The only politician to defend the decision to release Megrahi on compassionate grounds was the decision-maker himself. MacAskill gave many interviews and faced robust questioning over the decision. Good.
No other politician has made the case for compassion. The 'not our decision' position taken by Gordon Brown and his Cabinet, and also by MacAskill's fellow Scottish Ministers, has also been robustly challenged by the media. Again, rightly so.
The other postion adopted, most prominently by David Cameron (so much for compassionate conservatism) and Nick Clegg, is the anti-release position. They argue that Megrahi's crimes were so terrible that dying in prison is the only just option. I have yet to hear Cameron, Clegg or any other politician arguing for Megrahi's continued detention during an interview have their position challenged. (Please please please point out any examples contrary to this statement that I have missed; I have been dying for an interviewer to question this opinion.)

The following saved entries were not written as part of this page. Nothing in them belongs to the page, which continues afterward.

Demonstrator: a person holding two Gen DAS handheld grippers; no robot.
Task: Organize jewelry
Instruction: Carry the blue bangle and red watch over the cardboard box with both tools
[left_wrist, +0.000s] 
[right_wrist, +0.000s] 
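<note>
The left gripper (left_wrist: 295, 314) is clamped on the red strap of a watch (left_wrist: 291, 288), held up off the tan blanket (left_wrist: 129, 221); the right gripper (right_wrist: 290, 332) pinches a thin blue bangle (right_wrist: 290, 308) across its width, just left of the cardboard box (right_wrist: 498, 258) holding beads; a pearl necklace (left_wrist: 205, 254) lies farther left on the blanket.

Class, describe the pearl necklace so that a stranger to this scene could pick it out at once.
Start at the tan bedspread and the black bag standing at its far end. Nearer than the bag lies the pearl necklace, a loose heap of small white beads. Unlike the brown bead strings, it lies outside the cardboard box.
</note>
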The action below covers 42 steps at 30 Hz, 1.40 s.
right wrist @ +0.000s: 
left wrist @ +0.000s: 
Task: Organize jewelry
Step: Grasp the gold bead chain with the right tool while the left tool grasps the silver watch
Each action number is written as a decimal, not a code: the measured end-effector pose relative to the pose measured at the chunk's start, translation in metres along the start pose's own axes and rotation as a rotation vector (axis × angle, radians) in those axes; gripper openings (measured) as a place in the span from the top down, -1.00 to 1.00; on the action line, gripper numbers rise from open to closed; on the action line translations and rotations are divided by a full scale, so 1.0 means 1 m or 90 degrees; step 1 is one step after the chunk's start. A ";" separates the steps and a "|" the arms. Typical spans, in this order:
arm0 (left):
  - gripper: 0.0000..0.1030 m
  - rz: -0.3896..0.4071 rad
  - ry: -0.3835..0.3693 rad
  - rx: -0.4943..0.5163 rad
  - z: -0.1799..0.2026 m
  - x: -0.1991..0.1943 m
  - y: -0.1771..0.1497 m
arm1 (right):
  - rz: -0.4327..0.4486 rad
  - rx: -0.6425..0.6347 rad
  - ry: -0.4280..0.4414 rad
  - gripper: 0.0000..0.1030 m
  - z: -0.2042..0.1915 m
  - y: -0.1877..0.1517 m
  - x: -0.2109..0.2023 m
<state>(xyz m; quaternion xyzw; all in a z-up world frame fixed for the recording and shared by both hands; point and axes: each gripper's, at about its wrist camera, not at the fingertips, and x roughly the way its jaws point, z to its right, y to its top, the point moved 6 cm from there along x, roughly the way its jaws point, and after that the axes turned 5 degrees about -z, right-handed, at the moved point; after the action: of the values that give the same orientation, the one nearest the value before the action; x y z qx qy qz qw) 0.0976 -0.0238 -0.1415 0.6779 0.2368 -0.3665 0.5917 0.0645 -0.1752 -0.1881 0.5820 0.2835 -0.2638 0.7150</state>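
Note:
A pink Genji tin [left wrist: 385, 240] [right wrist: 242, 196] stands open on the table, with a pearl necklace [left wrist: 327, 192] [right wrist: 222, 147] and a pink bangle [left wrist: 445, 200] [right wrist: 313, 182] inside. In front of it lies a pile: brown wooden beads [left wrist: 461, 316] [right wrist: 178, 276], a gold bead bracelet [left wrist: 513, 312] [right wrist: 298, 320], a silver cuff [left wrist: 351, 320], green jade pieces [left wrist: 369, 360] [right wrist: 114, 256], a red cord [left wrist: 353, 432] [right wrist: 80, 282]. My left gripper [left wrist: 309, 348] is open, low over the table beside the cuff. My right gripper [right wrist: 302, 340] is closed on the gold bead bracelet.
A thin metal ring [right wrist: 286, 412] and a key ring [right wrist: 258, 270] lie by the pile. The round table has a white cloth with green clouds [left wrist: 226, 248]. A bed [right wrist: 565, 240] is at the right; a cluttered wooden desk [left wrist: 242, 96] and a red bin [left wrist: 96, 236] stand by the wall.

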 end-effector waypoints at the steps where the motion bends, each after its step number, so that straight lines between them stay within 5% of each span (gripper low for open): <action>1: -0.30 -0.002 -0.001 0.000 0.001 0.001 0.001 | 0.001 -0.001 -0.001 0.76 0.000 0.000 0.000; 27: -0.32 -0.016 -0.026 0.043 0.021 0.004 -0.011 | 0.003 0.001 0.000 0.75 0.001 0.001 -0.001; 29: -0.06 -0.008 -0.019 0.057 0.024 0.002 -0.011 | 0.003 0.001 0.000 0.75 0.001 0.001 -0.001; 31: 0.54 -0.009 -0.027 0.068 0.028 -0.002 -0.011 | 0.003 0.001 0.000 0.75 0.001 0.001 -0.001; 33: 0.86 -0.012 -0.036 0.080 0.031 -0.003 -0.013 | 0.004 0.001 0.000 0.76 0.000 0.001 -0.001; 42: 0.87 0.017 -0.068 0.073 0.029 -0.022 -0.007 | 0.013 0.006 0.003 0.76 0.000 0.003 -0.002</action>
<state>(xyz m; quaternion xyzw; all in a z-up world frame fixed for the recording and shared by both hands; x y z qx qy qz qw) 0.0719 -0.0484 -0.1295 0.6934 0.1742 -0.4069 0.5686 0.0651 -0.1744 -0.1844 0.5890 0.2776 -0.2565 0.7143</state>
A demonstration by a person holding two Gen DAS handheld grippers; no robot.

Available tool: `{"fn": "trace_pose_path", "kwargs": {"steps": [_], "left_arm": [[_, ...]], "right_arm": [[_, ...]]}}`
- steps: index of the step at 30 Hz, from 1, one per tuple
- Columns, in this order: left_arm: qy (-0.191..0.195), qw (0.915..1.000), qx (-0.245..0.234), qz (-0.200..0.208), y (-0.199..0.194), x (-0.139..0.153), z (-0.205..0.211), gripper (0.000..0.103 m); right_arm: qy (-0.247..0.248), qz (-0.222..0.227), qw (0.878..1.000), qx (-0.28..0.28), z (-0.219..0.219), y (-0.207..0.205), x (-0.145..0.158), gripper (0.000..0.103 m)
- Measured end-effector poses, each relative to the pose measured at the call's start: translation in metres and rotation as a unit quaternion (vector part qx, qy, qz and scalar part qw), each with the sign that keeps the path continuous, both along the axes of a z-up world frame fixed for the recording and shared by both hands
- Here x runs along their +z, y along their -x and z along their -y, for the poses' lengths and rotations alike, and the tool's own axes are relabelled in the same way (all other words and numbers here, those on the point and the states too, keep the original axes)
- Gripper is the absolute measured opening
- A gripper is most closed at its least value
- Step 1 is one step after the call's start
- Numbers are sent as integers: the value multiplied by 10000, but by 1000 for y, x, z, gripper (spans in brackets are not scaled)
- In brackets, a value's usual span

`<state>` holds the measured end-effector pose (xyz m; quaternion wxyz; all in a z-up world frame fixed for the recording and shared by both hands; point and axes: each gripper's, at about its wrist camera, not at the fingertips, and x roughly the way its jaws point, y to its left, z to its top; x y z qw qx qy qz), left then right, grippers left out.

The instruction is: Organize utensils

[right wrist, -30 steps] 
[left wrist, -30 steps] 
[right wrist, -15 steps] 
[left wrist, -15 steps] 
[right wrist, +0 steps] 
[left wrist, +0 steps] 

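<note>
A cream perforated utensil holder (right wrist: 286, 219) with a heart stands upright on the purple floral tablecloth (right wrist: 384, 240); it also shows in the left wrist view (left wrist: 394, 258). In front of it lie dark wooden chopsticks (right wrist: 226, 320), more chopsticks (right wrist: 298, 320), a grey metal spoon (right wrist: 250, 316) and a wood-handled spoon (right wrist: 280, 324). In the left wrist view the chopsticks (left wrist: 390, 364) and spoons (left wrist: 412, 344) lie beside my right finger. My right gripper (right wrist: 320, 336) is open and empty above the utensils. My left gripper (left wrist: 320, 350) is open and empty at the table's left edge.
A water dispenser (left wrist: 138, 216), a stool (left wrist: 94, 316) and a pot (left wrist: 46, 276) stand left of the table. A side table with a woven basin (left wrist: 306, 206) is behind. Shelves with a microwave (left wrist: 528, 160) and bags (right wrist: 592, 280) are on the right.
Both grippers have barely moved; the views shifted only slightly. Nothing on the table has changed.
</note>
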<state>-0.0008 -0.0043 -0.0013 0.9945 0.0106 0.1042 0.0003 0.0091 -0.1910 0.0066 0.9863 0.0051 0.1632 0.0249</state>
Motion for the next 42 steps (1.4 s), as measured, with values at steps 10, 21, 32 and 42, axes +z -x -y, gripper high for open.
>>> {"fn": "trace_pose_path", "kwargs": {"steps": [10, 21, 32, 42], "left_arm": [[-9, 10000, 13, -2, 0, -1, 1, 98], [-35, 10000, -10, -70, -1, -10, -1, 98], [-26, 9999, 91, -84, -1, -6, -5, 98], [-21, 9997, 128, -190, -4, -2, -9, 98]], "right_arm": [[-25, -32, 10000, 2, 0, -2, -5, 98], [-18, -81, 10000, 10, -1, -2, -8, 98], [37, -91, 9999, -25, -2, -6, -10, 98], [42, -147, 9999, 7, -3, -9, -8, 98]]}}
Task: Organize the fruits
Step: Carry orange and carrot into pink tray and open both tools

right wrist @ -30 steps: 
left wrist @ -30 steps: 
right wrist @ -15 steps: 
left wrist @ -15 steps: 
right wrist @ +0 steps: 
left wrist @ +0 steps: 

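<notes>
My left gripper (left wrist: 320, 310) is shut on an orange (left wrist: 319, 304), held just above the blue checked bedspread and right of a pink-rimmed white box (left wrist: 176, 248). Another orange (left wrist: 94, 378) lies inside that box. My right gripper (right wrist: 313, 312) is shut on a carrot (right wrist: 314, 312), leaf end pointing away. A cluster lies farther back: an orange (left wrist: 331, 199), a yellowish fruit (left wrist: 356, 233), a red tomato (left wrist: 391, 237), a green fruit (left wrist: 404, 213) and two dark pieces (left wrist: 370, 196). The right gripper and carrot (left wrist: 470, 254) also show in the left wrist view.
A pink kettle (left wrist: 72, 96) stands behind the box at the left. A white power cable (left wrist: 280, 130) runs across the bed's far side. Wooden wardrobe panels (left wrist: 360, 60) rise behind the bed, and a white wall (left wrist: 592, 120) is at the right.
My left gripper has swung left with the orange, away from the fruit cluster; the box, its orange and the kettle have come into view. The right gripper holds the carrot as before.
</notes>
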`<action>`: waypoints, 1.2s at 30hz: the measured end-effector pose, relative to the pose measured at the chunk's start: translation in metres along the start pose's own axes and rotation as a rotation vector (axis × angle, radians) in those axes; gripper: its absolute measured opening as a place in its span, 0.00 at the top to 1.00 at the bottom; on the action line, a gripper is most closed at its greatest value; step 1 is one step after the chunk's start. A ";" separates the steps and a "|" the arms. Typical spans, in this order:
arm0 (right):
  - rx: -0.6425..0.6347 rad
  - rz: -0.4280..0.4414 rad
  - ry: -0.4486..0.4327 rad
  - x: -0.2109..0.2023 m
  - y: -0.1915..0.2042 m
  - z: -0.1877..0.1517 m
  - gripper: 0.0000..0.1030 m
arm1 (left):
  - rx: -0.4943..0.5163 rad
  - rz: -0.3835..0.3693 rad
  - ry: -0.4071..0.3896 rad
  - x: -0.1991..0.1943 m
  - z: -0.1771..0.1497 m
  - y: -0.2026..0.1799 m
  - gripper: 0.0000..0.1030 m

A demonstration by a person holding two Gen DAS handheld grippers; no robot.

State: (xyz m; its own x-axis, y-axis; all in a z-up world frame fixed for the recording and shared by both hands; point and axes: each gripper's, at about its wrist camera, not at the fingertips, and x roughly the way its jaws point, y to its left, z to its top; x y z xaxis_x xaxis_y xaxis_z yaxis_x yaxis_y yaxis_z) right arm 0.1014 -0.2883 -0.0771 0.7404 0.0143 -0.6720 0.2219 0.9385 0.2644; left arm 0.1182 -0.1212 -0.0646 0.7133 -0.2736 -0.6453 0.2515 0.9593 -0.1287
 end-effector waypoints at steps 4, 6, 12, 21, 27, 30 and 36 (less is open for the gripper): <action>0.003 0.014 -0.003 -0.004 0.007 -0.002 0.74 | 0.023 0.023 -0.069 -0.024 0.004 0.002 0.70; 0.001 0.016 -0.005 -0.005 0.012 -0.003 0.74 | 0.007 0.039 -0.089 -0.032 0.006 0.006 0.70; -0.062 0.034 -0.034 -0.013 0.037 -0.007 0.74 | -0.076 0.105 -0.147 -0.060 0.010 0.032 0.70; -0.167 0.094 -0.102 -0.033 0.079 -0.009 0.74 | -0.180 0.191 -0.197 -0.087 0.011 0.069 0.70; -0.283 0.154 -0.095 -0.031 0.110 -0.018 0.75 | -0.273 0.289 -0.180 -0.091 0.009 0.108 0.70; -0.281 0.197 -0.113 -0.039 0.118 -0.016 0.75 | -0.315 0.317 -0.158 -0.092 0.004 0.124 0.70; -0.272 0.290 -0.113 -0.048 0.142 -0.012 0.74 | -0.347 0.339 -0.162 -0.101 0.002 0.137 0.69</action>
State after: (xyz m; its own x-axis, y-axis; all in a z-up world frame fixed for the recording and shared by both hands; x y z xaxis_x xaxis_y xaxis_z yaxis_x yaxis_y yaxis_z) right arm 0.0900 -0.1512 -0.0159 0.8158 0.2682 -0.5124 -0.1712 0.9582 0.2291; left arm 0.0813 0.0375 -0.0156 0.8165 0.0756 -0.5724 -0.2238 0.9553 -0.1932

The media has decided that not releasing Megrahi is the correct answer. On this evening's BBC News at Ten, Nick Robinson finished his analysis by remarking:
The one thing that I was struck [by] as I went through every word of this is at no stage did anyone suggest: why don't we simply say,(dramatic pause)
"no, we won't release him".His words clearly implied that the compassionate option was the wrong decision and that the politcal implications would be far less severe if Megrahi had not been released. Whether the political agenda would have moved on by now if a different position had been taken can only be speculated upon, but if Nick Robinson is right, the conclusion must be that if the government wants an easy time from the media, show no compassion.